The risks posed by fanatical ideology are chilling
18 Mar 2019
Flowers at a memorial site.
I am deeply saddened by the alarming rise in killings in religious places. The sanctity of places of worship is shattered repeatedly. And though the world today is strongly united against the scourge of terrorism, the dangers posed by fanatic ideology and extremism are chilling.
The mass shooting at two Christchurch mosques in New Zealand, which left a number of innocent worshippers dead and several others injured, is a grim reminder that such acts of violence are not restricted to any region or religion.
There are multiple reports highlighting that the internet could be one of the potent sources used by the perpetrators of such crimes to terrorise people and inspire others to violent ideals.
It may be true in this case, but racism, Islamophobia and anti-immigrant sentiment are on the rise.
The time has come to get radical, in a good way, in tackling the curse of terrorism.

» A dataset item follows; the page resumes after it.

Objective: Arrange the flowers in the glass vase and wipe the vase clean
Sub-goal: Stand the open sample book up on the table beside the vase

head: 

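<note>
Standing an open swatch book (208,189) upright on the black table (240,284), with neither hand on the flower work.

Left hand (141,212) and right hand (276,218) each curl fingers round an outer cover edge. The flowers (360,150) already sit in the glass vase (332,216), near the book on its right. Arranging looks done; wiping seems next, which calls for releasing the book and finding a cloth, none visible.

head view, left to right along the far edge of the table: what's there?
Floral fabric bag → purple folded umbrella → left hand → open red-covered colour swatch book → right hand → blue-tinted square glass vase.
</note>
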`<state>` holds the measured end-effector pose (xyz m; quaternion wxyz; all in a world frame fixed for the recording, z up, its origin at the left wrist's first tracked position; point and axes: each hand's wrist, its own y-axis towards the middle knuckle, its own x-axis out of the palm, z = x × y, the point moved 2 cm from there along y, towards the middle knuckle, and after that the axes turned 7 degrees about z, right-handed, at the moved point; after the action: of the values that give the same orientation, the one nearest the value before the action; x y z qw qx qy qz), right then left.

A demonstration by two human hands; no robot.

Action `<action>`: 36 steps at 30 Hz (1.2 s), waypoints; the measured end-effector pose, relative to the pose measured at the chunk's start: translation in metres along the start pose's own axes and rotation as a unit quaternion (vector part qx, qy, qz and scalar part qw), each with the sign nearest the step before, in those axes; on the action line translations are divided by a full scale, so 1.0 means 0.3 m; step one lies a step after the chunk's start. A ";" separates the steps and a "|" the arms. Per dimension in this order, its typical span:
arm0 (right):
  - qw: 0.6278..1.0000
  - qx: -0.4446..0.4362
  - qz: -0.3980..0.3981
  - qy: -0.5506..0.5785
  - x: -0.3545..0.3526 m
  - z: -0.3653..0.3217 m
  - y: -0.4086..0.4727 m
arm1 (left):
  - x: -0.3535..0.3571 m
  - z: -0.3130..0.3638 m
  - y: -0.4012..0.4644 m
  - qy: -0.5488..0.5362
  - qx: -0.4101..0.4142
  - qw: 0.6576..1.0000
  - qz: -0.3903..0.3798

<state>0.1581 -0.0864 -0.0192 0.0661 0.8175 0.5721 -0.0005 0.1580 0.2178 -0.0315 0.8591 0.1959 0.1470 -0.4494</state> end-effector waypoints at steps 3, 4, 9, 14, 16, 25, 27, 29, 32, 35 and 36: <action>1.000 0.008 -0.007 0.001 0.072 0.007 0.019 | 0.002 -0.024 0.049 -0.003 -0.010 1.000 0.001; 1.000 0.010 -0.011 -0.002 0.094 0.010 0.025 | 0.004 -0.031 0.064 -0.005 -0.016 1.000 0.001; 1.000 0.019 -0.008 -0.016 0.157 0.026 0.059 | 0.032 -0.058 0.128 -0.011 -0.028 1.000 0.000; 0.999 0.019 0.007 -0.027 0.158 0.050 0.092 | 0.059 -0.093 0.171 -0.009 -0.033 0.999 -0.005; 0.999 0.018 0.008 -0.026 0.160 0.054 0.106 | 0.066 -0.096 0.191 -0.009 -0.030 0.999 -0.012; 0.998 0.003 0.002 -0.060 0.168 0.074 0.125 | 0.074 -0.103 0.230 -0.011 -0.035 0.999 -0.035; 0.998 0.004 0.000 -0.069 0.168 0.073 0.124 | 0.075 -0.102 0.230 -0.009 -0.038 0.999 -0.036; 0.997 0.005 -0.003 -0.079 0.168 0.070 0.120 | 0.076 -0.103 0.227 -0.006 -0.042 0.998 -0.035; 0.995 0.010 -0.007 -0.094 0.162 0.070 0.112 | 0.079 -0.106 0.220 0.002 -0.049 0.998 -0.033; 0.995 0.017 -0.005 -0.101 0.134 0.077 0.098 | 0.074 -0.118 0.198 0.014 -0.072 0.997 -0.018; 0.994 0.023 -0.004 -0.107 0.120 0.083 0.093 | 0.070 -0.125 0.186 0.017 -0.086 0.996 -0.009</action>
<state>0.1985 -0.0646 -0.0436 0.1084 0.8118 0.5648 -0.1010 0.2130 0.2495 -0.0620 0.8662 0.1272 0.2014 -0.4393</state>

New Zealand Prime Minister Jacinda Ardern showed a powerful way forward. She stood by the immigrants and the grieving families. What touched me most is her statement in the aftermath of the tragedy.
She divided the chaff from the wheat. “They (immigrants) have chosen to make this their home. They are us. The person who perpetrated this is not us.”
Yes, they are not us. They can never be us. World condemnation of the act has made it amply clear that terrorists have no safe place for them on earth. When it’s ‘them’ versus ‘us’, victory belongs to us.